Emily Blunt in a scene from upcoming horror film A Quiet Place.
Horror is having a moment. Last year marked the biggest yet for the genre at the box office, with unprecedented hits like It and Get Out.
The latter film has gone on to land four Oscar nominations, an impressive feat for a film whose genre is often ignored by the Academy Awards.
Horror's winning streak looks set to continue, with 2018 stacked with a number of highly-anticipated films looking set to scare the pants off audiences around the world.
We've rounded up five you should brace yourselves for.
It's once in a blue moon that a film receives the same kind of praise Hereditary received when it premiered at Sundance Film Festival a few weeks ago. Critics described the film as one that doesn't just scare: it traumatises. "This isn't a scary movie," wrote The A.V. Club's A.A. Dowd, "It's pure emotional terrorism."
Starring the underrated and always excellent Toni Collette, Hereditary appears to follow a family who are haunted by supernatural occurrences after the death of their grandmother – but you can bet the story's probably not that simple.
Hereditary is distributed by industry game-changers A24 (the studio behind The Witch, It Comes at Night and Green Room) and it even has the iconic character actress Ann Dowd in it. Prepare yourself.
A Quiet Place (April 5)
Horror that plays with our senses - and deprives us of them - often strikes gold; the chilling Lights Out (2016) looked at what hides in the dark, while the hyper-tense Don't Breathe (2016) pitted its characters against a blind villain.
Next to play with that formula will be A Quiet Place, starring real-life husband and wife John Krasinski and Emily Blunt (with the former on directing duties).
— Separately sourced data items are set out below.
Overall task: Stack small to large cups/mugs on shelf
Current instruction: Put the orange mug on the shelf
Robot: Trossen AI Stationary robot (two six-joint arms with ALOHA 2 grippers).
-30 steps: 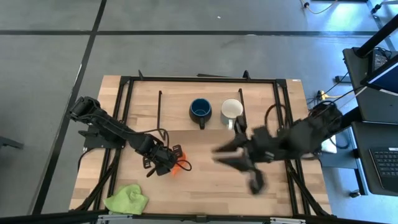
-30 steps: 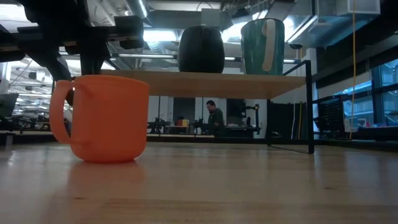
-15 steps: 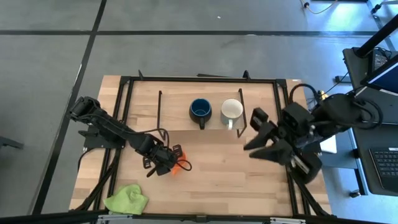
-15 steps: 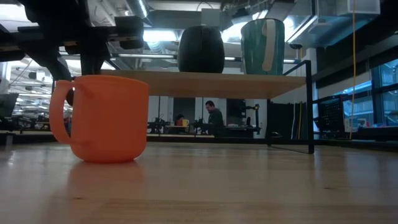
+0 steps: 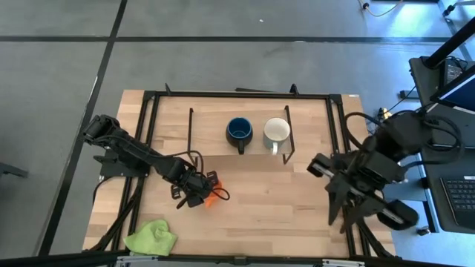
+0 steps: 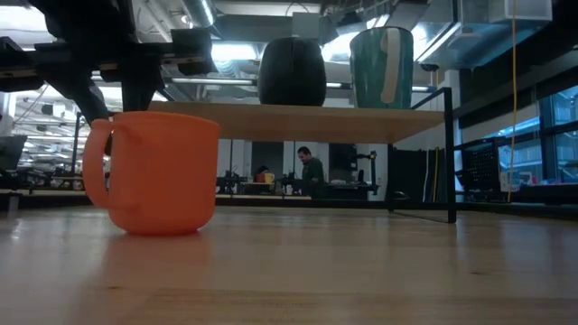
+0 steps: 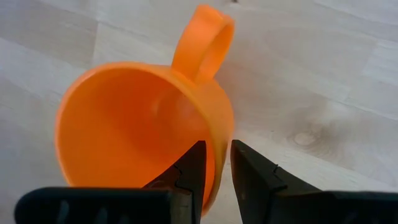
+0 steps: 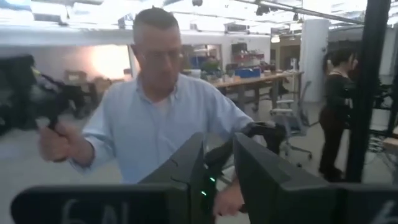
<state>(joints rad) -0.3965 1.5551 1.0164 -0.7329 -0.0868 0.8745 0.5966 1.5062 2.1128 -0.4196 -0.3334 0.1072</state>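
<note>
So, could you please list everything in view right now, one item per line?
orange mug: one, orange, upright on the tabletop in front of the shelf, rim pinched by the left gripper.
dark blue mug: one, dark blue, on the shelf.
white mug: one, white, on the shelf beside the blue one.
shelf: one, light wood, black wire legs, at the table's far side.
cloth: one, lime green, near-left table corner.
table: one, light wood.
person: one, light blue shirt, beyond the table.
left gripper: fingers closed on the orange mug's wall.
right gripper: raised off the table's right side, empty, fingers slightly apart.
</note>
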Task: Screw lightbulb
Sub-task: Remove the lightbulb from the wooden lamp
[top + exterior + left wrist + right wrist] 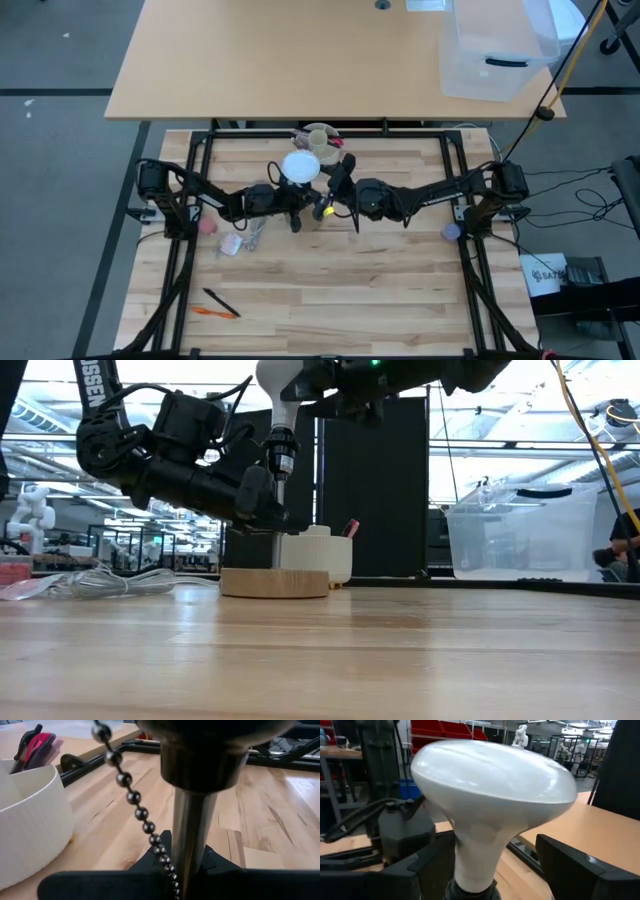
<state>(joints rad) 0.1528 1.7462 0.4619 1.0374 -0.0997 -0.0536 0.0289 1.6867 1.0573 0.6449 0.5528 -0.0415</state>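
Note:
A white lightbulb with a wide frosted dome stands upright on top of a table lamp. Its narrow lower end sits at the dark socket. The lamp has a thin metal stem, a bead pull chain and a round wooden base that rests flat on the table. My left gripper is shut on the stem below the socket. My right gripper reaches in from the table's right at bulb height, with the bulb between its fingers. My left gripper pinches the lamp's metal stem between its two fingers, a little below the socket. It comes nearly level from the table's left, and the fingers lie across the stem. The lamp stays upright with its base on the table. My right gripper has the bulb's tapering neck, just under the dome, between its two wide-set fingers. The fingers come level from the table's right. The bulb stands upright with its lower end at the socket; the dome hides the pads' exact touch.
A cream cup with pens stands just behind the lamp. A white cable bundle lies to the left, and pens lie near the front left. A clear plastic bin stands on the desk beyond the table.

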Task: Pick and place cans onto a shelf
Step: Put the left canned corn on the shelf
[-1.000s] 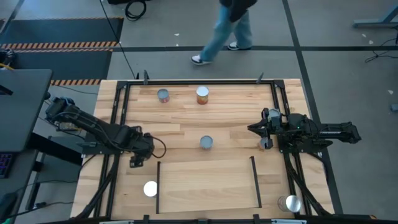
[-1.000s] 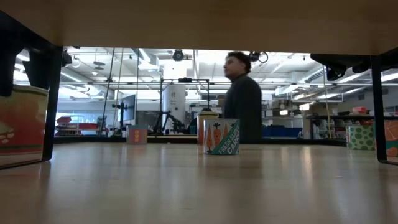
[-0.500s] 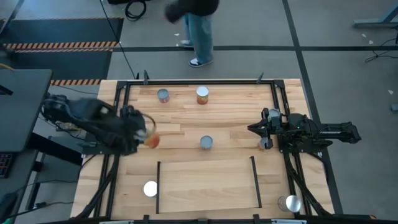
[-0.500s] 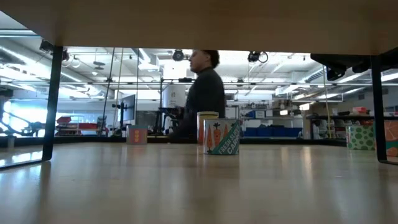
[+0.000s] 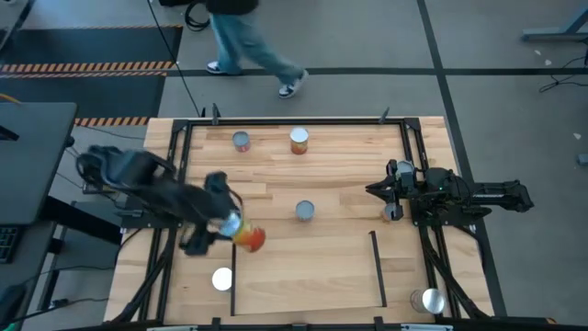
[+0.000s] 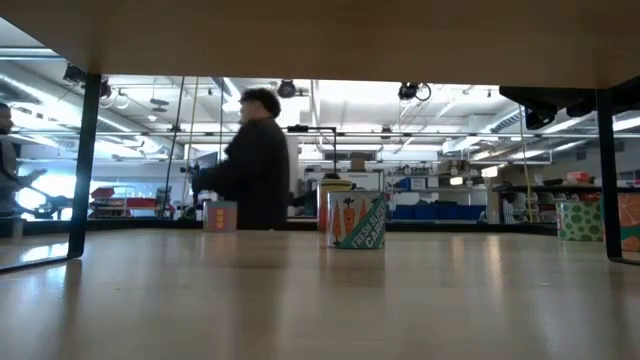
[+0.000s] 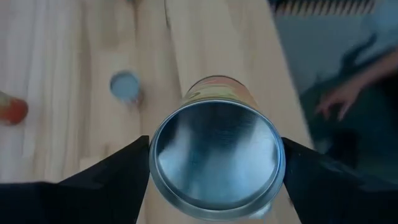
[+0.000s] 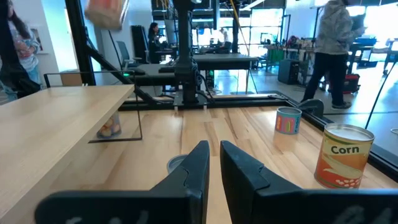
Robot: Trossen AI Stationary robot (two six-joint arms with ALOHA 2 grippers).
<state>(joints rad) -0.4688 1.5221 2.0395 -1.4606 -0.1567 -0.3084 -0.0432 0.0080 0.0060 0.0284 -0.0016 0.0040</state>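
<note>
My left gripper (image 5: pixel 237 230) is shut on a can with an orange side (image 5: pixel 248 237) and carries it in the air over the far left corner of the shelf (image 5: pixel 312 271), a raised pale-wood panel between two black rails. The can's silver end (image 7: pixel 216 155) fills the left wrist view. More cans stand upright on the table: two at the far edge (image 5: pixel 241 141) (image 5: pixel 299 140), one in the middle (image 5: pixel 305 211), a white-topped one (image 5: pixel 222 279) left of the shelf and a silver one (image 5: pixel 428 300) at the near right. My right gripper (image 5: pixel 372 190) waits shut and level at the table's right side. My left gripper pinches the can's round side wall (image 7: pixel 153 163) between its two fingers (image 7: pixel 121 177), one on each side, just below the silver end. The fingers slant down from the table's left. The can hangs tilted and lifted clear of table and shelf.
The black frame (image 5: pixel 276 120) edges the tabletop. The corn can (image 8: pixel 343 155) and a smaller can (image 8: pixel 288 120) stand ahead of my right gripper (image 8: pixel 214 163). A person (image 5: pixel 248 41) walks past behind the table's far edge. Bare wood lies across the shelf panel.
My left gripper has risen from the table left of the shelf with the can in its hold. It swung toward the table's right and near edge and tipped further down. The can has come clear of the table and is tilted. The person has walked left.
</note>
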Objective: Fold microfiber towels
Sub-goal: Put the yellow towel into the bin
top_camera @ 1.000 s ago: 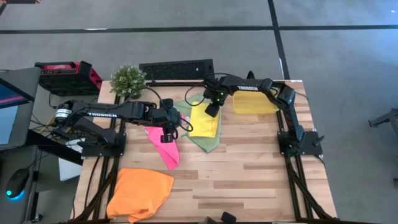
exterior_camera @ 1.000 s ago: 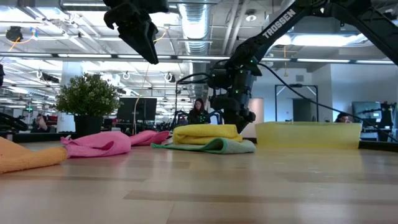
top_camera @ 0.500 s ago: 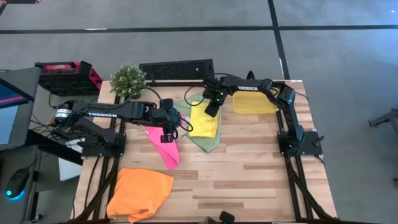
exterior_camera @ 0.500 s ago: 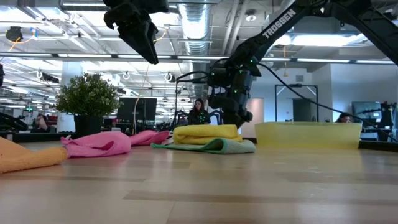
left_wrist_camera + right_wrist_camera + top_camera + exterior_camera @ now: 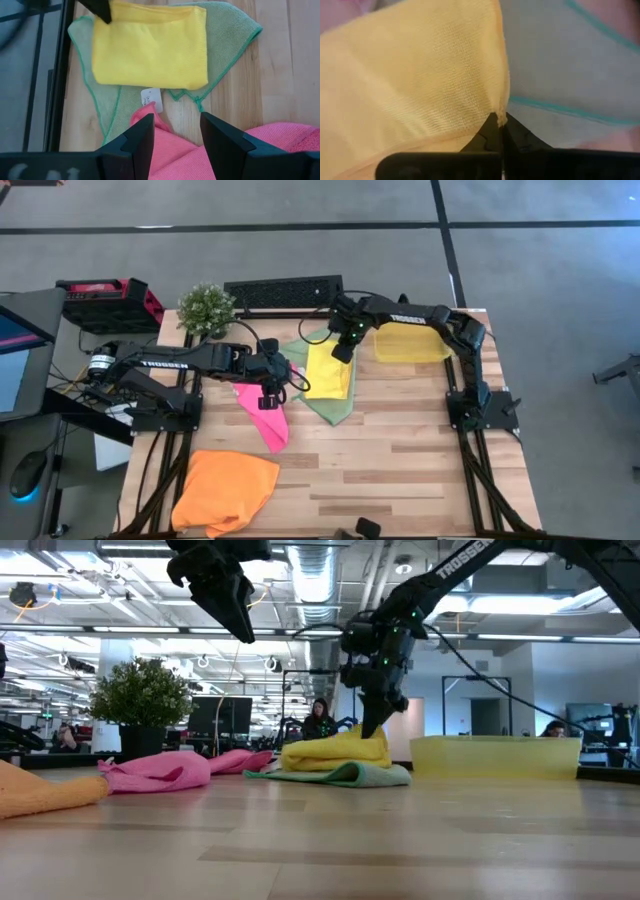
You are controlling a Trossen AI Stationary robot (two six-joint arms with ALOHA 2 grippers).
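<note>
Now the right gripper (image 5: 341,352) is pinched shut on the far right corner of the yellow towel (image 5: 327,372); in the right wrist view its fingers (image 5: 495,131) meet on the towel's edge, and in the low view that corner is a little raised from the table (image 5: 420,450).

The yellow towel lies on the green towel (image 5: 335,409), at the far middle of the table. Just left of them is the pink towel (image 5: 264,414), and the orange towel (image 5: 226,489) is bunched at the near left corner, well apart. A yellow tray (image 5: 410,344) stands at the far right.

The left gripper (image 5: 268,396) hangs over the pink towel with its fingers wide and holding nothing.

I judge that the step in hand is to fold the yellow towel over itself. To do it well, the right gripper should lift only enough that the corner is free of the cloth under it, then carry it straight toward the opposite edge, so the fold line stays parallel to the side. The grip seems to be only on the thin edge, so a quick pull may let it slip out. The green towel under it may also drag along; slow movement will help. The corner should be released only when it lies flat on its partner corner.
</note>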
The film establishes a post-apocalyptic world in which a supernatural evil is attracted to sound, forcing a family to live in silence and communicate in sign language. As well as looking scary as hell, Krasinski also put in the effort to hire a real-life deaf actor in child prodigy Millicent Simmonds.
A Quiet Place looks it'll be an incredibly tense, eerily silent watch – make sure you're not the first to scream in the cinema.
Winchester (February 22)
"Based on a true story" is always a great hook for horror films. No matter how much creative license the filmmakers take, any link back to reality makes a horror just that much scarier.
Winchester: The House that Ghosts Built is based on the real-life story of firearms heiress Sarah Winchester, who lived in a mansion believed to be haunted by the lives taken by the rifles her husband invented.
But for some, the unparalleled Helen Mirren sauntering around a mansion in a gothic black gown, while ghosts are busy wreaking havoc, will provide enough entertainment for some.
Annihilation (March)
This mind-bending sci-fi horror is directed by Alex Garland, who pushed the boundaries of sci-fi with his directorial debut Ex Machina (2015). Annihilation follows a team of scientists – played by a knockout cast of Natalie Portman, Tessa Thompson, Gina Rodrigues and Jennifer Jason Leigh – who enter into a stunning, surreal zone called "The Shimmer" which appears to be bending the laws of nature.
Kiwi viewers will have to wait for Annihilation to arrive on Netflix in order to see it, a decision made after a producer believed it was "too intellectual" to profit from a worldwide theatrical release – which, when you think about it, is a pretty great problem for a film to have.
Far too many horrors rely on cheap effects and jump scares for entertainment, but trailers for Annihilation make it look like something new entirely.
Just when you thought the zombie genre was reaching the end of its life, The Cured seems ready to breathe new life into the concept with a fresh, socio-political take.
Set in a world in which a cure has been found to turn zombies back into people, The Cured follows a woman (Ellen Page) who welcomes her brother-in-law back into her family as society spurns the former zombies and treats them as second-class citizens.
The film throws up a number of allegories about our society, and while some horror fans may be deterred by its slow pace, critics say The Cured tightly builds towards a "harrowing action climax". This may be one for fans of scary films that resonate deeper, and frighten in more than one way.